As the number of online users has increased globally, governments throughout the world have enacted a large number of inconsistent privacy and security laws.

This highly complex global legal framework is creating regulatory problems for companies. Approximately 50 countries have some form of data-protection laws.

Many of these laws conflict with those of other countries, or they require specific security measures. Other countries have no privacy laws at all.

The absence of consistent or uniform standards for privacy and security obstructs the flow of information among countries, a problem we refer to as transborder data flows.

The European Union (EU), for one, has taken steps to overcome this problem. In 1998 the European Community Commission (ECC) issued guidelines to all of its member countries regarding the rights of individuals to access information about themselves.

The EU data-protection laws are stricter than U.S. laws and therefore could create problems for U.S.-based multinational corporations, which could face lawsuits for privacy violations.

The transfer of data into and out of a nation without the knowledge of either the authorities or the individuals involved raises a number of privacy issues. Whose laws have jurisdiction when records are stored in a different country for reprocessing or retransmission purposes?

For example, if data are transmitted by a Polish company through a U.S. satellite to a British corporation, which country’s privacy laws control the data, and at what points in the transmission? Questions like these will become more complicated and frequent as time goes on.

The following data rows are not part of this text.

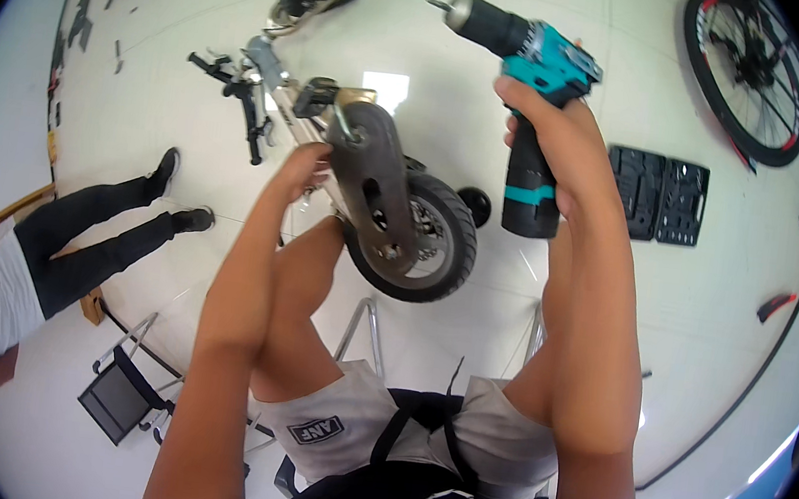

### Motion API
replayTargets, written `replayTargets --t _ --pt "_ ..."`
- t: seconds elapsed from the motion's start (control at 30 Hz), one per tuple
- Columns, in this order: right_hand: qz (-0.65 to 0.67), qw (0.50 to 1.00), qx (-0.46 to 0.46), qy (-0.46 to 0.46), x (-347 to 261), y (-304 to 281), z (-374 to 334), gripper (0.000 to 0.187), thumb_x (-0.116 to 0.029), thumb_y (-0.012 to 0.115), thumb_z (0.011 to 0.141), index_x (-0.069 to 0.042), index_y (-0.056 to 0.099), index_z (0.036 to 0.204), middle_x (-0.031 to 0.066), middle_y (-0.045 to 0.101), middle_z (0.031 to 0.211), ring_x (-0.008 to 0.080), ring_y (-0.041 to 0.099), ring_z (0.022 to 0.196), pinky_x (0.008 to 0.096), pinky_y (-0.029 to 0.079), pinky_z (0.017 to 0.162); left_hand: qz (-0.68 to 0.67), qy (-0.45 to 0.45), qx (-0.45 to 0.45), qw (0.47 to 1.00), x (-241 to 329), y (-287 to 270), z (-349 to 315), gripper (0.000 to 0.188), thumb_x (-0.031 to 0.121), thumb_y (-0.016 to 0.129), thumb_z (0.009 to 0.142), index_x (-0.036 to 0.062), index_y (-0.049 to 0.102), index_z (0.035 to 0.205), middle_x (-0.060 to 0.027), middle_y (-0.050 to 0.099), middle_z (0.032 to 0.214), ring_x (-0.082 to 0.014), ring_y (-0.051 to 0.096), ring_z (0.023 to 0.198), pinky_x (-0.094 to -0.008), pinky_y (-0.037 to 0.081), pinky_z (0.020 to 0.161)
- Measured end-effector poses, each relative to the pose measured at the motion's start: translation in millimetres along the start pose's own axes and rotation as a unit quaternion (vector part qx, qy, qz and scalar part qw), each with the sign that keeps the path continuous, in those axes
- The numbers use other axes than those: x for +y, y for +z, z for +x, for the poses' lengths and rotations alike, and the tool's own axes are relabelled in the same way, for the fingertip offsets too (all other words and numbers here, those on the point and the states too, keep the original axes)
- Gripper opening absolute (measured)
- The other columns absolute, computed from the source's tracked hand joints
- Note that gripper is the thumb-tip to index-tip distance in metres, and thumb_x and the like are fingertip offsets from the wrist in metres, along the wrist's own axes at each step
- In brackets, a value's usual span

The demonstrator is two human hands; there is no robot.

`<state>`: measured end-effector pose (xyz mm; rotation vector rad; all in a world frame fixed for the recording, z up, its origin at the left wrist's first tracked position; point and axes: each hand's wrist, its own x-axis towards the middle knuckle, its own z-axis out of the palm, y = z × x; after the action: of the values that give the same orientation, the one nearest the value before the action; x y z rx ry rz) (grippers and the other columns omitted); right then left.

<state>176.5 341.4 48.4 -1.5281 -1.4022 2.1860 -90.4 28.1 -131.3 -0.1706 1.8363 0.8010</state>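
Note:
A small children's bicycle lies tipped on the floor in front of me, its rear tyre (463,257) close to my knees. A dark chain guard (369,172) covers its side, with a pedal (318,97) and the handlebar (240,88) farther off. My left hand (306,170) is closed on the bicycle's pale frame beside the chain guard; some fingers are hidden. Raised to the right of the bicycle, my right hand (574,141) grips a teal and black cordless drill (544,64) by its handle. The drill's bit points to the left, above the floor and apart from the bicycle.
An opened black tool case (657,195) rests on the floor at the right. Beyond it is a bicycle wheel with a red and black rim (791,146). At the left, a person in dark trousers (93,215) is near a mesh chair (118,400). A small stabiliser wheel (473,206) sits beside the rear tyre.

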Motion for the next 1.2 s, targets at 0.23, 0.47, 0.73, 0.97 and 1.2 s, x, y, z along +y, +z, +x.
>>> replayTargets --t 0.23,0.47,0.73,0.97,1.2 --pt "0.035 0.999 0.010 0.007 6.0 23.2 8.3 0.038 -0.036 0.079 0.081 -0.007 0.064 0.101 0.0015 0.060 0.076 0.0127 0.059 0.066 0.0281 0.049 0.061 -0.053 -0.035 -0.030 0.998 -11.6 29.1 34.0 0.029 0.031 0.061 0.091 0.0138 0.061 0.114 -0.0050 0.057 0.107 -0.0203 0.054 0.098 -0.0421 0.047 0.086" --pt "0.053 0.998 -0.031 -0.003 6.2 45.3 -3.6 0.032 -0.033 0.076 0.085 -0.007 0.063 0.099 0.0013 0.058 0.073 0.0123 0.057 0.064 0.0273 0.048 0.061 -0.026 -0.029 0.007 0.999 -18.8 4.0 11.4 0.051 0.049 0.057 0.093 0.0145 0.054 0.131 -0.0082 0.045 0.131 -0.0268 0.043 0.120 -0.0436 0.040 0.098" --pt "0.044 0.999 -0.026 -0.011 5.9 38.5 -6.5 0.034 -0.034 0.074 0.087 -0.006 0.061 0.099 0.0020 0.057 0.074 0.0119 0.056 0.064 0.0269 0.048 0.061 -0.291 0.063 0.015 0.955 128.9 52.3 -304.2 0.069 0.065 0.053 0.093 0.0157 0.050 0.141 -0.0110 0.032 0.148 -0.0304 0.032 0.134 -0.0412 0.036 0.106" --pt "0.043 0.999 -0.010 -0.018 -0.3 35.8 -3.2 0.034 -0.033 0.074 0.087 -0.005 0.061 0.100 0.0020 0.058 0.075 0.0116 0.056 0.065 0.0266 0.049 0.062 -0.316 0.040 -0.013 0.948 43.2 49.4 -92.5 0.047 0.047 0.056 0.095 0.0084 0.062 0.120 -0.0114 0.056 0.116 -0.0267 0.056 0.101 -0.0412 0.049 0.083" --pt "0.032 0.999 -0.032 -0.002 2.2 40.9 -4.9 0.040 -0.037 0.075 0.086 -0.004 0.060 0.103 0.0031 0.059 0.077 0.0134 0.058 0.065 0.0273 0.047 0.062 -0.242 -0.014 0.031 0.970 -49.2 17.7 78.6 0.047 0.044 0.059 0.097 0.0005 0.067 0.114 -0.0138 0.071 0.102 -0.0289 0.071 0.086 -0.0503 0.057 0.073"
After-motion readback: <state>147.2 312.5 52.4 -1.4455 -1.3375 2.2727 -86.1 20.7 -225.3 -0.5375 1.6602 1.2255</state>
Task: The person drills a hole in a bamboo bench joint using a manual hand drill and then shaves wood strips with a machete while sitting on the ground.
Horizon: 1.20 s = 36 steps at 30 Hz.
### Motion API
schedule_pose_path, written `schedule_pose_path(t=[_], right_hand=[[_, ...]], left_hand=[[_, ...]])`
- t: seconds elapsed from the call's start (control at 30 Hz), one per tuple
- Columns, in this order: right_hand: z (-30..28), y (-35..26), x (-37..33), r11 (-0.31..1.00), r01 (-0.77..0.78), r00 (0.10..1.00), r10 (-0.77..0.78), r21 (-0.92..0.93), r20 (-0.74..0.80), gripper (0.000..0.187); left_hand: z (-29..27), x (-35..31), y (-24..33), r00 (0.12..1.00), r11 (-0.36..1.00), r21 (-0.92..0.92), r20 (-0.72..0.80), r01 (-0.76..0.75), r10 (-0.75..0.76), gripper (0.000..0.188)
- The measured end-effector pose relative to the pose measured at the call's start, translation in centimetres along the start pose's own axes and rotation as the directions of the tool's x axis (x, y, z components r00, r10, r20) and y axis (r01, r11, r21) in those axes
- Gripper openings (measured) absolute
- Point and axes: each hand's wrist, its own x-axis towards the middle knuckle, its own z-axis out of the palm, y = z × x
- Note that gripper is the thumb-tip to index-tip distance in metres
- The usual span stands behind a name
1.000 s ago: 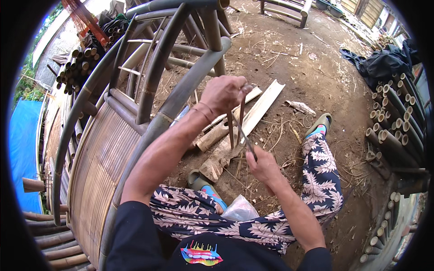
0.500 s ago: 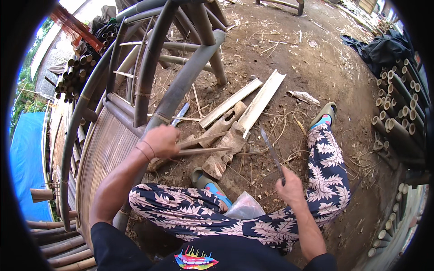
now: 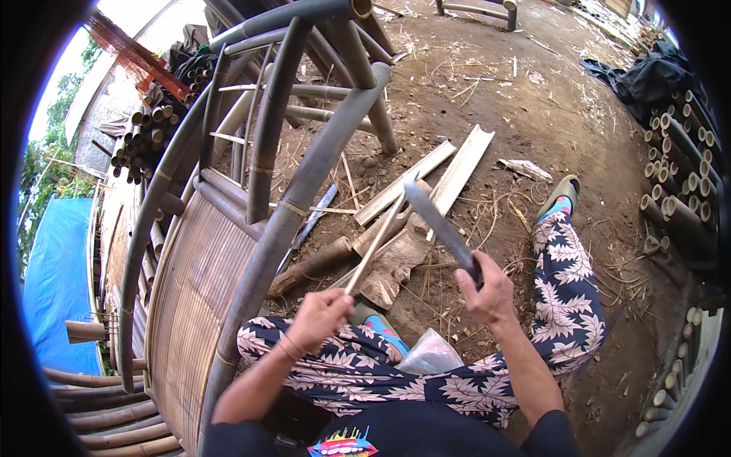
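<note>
bamboo strip (image 3: 375, 247) | pointed to one o'clock from left hand (image 3: 316, 320), which gripped its near end | right hand (image 3: 489, 288) clasped knife (image 3: 442, 225), blade toward eleven o'clock | seemed light, stiff; best held there

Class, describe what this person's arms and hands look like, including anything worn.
Black short sleeves end near the elbows. The left hand is gloveless, with a thin dark band at its wrist; the right hand is also gloveless, with no band visible.
</note>
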Motion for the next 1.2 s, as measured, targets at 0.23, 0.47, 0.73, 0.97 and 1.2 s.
schedule_pose_path(t=[0.23,0.47,0.73,0.97,1.2], right_hand=[[2.2,-3.7,-1.4,0.936,0.320,0.942,-0.298,-0.149,0.152,0.058],[1.3,-4.7,-1.7,0.998,0.006,0.960,0.013,-0.065,0.279,0.060],[-1.6,1.8,4.9,0.956,-0.027,0.995,0.053,-0.293,0.080,0.068],[-7.0,4.1,9.4,0.931,-0.240,0.970,0.223,-0.276,-0.091,0.067],[-0.3,-4.9,-1.9,0.963,0.228,0.966,-0.206,-0.141,0.157,0.060]], left_hand=[[7.3,-0.7,-1.4,0.959,0.960,0.082,-0.072,-0.268,0.274,0.024],[7.9,-1.9,-2.6,0.915,0.915,0.168,-0.111,-0.368,0.388,0.030],[7.5,-5.6,-5.1,0.902,0.882,0.210,-0.004,-0.422,0.432,0.024],[5.0,-8.5,-6.7,0.952,0.955,0.039,0.094,-0.295,0.290,0.028],[8.7,-1.5,1.2,0.967,0.872,-0.464,0.108,-0.156,0.230,0.046]])
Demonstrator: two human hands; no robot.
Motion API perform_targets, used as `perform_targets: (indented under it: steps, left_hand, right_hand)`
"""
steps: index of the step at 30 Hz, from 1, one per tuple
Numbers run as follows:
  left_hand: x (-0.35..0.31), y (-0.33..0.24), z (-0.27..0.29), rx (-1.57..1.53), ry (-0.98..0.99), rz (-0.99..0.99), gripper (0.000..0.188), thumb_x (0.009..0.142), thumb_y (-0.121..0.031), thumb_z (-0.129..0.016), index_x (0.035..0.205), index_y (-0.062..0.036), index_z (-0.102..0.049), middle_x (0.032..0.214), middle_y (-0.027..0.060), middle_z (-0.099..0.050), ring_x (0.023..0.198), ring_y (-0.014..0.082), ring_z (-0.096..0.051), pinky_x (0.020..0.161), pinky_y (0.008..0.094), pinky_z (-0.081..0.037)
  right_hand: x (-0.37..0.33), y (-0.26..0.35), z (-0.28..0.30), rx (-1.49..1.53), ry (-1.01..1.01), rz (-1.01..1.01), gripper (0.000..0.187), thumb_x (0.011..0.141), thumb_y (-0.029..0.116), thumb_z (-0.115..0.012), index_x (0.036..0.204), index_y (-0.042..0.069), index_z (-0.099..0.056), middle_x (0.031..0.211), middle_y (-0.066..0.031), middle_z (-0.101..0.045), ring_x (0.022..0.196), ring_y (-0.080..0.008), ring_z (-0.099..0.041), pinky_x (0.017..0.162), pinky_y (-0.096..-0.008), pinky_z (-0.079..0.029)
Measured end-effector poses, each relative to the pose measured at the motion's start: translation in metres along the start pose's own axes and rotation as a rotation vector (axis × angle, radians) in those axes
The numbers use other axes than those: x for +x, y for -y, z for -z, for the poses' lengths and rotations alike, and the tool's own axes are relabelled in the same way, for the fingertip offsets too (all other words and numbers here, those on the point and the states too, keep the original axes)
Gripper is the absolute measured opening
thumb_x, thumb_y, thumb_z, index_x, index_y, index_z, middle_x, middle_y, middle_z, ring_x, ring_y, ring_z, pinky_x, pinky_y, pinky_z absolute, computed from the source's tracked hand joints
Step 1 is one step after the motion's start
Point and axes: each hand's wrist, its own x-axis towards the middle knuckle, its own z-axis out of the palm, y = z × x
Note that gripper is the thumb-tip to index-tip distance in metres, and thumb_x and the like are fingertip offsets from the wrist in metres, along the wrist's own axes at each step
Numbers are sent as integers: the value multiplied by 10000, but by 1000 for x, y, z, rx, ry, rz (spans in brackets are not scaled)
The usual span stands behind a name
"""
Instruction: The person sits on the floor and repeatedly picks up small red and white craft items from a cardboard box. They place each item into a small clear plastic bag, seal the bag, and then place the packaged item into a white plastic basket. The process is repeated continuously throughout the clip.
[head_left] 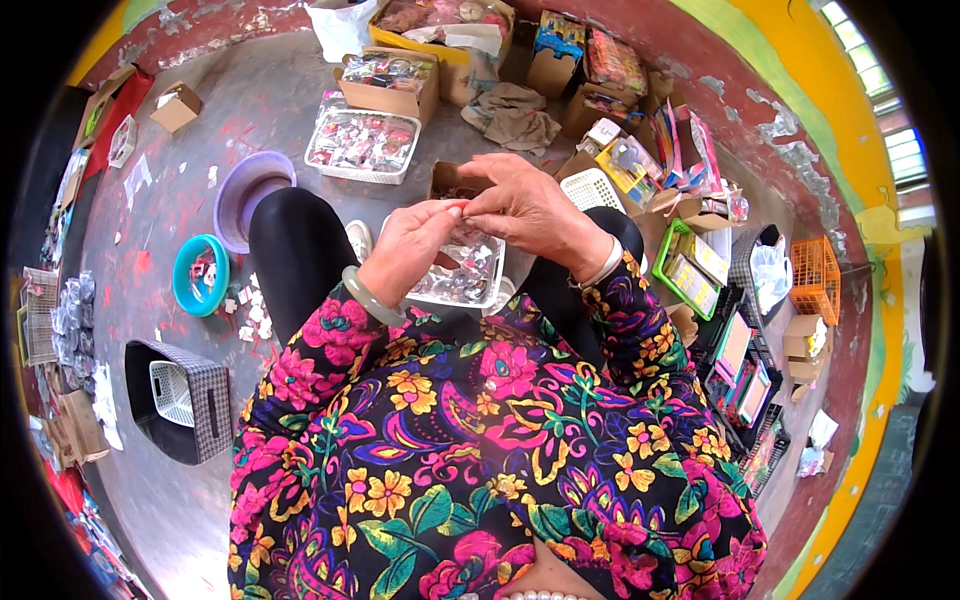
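Observation:
My left hand [408,248], with a pale bangle at the wrist, is closed in a pinch. Its fingertips meet those of my right hand [532,212], which pinches too, its other fingers raised. Whatever sits between the fingertips is too small and hidden to name. Just under both hands, between my knees, stands a white basket [487,290] filled with small items in clear wrapping. A cardboard box [447,180] with dark reddish contents shows behind the hands, partly covered by them.
Ahead stands another white basket [360,177] of wrapped items, by cardboard boxes [425,90]. To the left are a purple tub [232,215], a teal basin [183,290] and a checked bin [212,405]. A green tray [662,262] and black crates [712,335] line the right.

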Motion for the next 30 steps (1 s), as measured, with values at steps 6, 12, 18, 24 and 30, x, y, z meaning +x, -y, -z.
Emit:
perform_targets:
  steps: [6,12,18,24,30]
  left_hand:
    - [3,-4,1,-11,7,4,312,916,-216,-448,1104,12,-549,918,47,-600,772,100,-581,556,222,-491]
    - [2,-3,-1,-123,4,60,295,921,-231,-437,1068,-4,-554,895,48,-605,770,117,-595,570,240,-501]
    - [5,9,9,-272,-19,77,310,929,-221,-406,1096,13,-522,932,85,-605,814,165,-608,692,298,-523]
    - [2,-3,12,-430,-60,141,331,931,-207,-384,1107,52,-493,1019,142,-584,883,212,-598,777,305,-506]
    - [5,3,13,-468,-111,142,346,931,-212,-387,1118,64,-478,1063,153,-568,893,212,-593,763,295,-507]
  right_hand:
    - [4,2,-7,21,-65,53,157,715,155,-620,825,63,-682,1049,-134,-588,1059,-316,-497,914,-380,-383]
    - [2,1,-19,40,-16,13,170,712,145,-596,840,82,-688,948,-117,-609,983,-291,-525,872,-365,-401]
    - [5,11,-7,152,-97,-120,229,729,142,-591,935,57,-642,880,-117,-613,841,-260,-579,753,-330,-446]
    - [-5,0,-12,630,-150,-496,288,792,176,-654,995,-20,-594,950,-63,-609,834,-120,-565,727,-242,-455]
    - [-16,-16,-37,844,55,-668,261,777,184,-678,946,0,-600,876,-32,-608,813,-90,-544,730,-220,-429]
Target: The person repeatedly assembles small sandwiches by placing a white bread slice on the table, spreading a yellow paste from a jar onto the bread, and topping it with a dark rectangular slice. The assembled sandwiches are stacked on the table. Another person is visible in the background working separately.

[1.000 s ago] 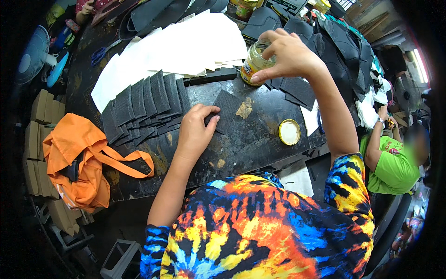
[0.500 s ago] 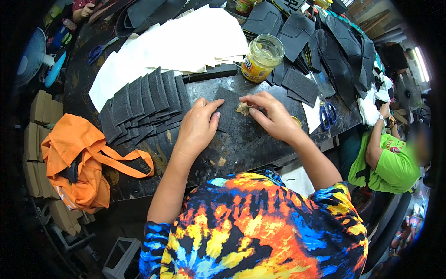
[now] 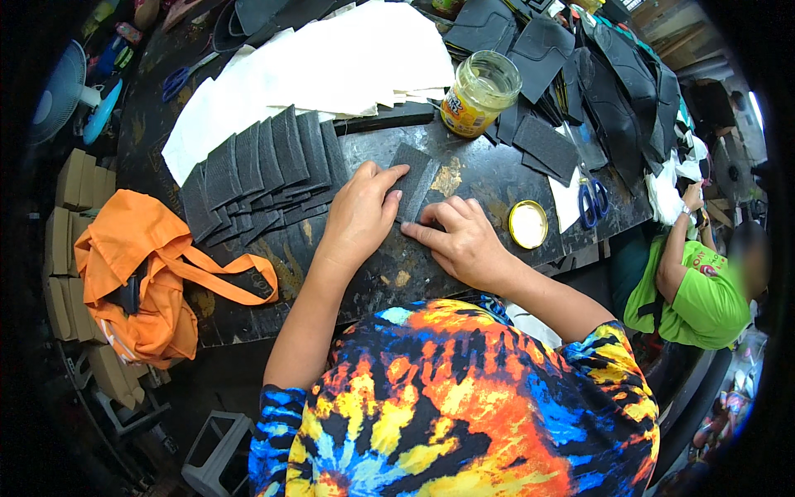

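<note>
A small dark grey rectangular piece point(image 3: 407, 171) of textured sheet material lies on the black table in front of me. A paler strip runs along its right edge. My left hand point(image 3: 362, 209) holds down its left side, index finger and thumb bent over it. At its lower right corner, my right hand point(image 3: 465, 240) has its fingers curled, with thumb and index finger on the edge. A fan of similar dark pieces point(image 3: 257, 170) overlaps to the left of my left hand. Beyond my right hand stands an open glass jar point(image 3: 482, 93) with a yellow label.
White sheets point(image 3: 331, 62) spread at the back. A yellow-rimmed jar lid point(image 3: 528, 224), blue-handled scissors point(image 3: 593, 203) and a stack of dark pieces point(image 3: 546, 147) lie to the right. An orange bag point(image 3: 137, 273) sits at the left edge. A person in a green shirt point(image 3: 691, 290) works at the right.
My right hand has moved down and left from beside the piece's upper right to its lower right corner. The jar lid and a tan patch on the table, hidden before, now show.
</note>
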Action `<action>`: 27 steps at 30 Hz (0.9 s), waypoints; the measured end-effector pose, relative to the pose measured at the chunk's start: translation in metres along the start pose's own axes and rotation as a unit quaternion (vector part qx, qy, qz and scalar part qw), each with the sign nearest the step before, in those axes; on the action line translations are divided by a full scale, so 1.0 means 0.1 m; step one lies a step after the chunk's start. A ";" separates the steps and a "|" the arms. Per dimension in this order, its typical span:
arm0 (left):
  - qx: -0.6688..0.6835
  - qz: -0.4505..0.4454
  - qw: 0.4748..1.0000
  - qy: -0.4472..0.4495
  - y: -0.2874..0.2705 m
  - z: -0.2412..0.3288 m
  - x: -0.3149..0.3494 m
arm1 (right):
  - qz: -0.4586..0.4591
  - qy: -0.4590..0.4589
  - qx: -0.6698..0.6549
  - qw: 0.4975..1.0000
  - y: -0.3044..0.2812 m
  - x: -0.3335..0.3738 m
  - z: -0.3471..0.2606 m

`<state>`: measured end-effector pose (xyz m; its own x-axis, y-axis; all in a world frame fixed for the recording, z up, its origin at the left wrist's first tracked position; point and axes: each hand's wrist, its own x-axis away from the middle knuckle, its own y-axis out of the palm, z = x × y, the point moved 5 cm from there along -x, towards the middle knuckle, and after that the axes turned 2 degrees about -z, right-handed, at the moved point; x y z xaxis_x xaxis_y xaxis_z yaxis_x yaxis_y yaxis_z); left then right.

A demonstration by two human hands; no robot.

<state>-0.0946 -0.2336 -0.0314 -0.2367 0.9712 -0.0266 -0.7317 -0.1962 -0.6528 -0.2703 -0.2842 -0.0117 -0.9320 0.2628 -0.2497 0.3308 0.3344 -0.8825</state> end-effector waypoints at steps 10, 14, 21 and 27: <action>0.031 0.015 0.999 0.021 -0.06 0.08 0.05 | -0.003 0.012 -0.088 0.996 -0.08 -0.05 0.12; 0.049 0.223 0.967 0.111 -0.69 0.01 0.34 | 0.017 0.084 -0.149 0.985 -0.23 0.03 0.20; -0.024 0.370 0.919 -0.137 -1.89 -1.40 0.85 | 0.155 0.180 -0.077 0.968 -0.86 0.24 0.71; -0.260 0.394 0.879 -0.072 -1.70 -1.51 0.82 | 0.240 0.267 0.046 0.932 -1.28 0.57 1.26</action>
<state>0.1068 -0.1001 -0.0367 -0.6449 0.5271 -0.5534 0.0770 -0.6756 -0.7332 -0.3844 -0.4266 0.0367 -0.4640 0.7841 -0.4123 0.6541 -0.0107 -0.7564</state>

Governments must make an effort to develop laws and standards to cope with rapidly changing information technologies in order to solve some of these privacy issues.

The United States and the EU share the goal of privacy protection for their citizens, but the United States takes a different approach. To bridge the different privacy approaches, the U.S. Department of Commerce, in consultation with the EU, developed a “safe harbor” framework to regulate the way that U.S. companies export and handle the personal data of European citizens.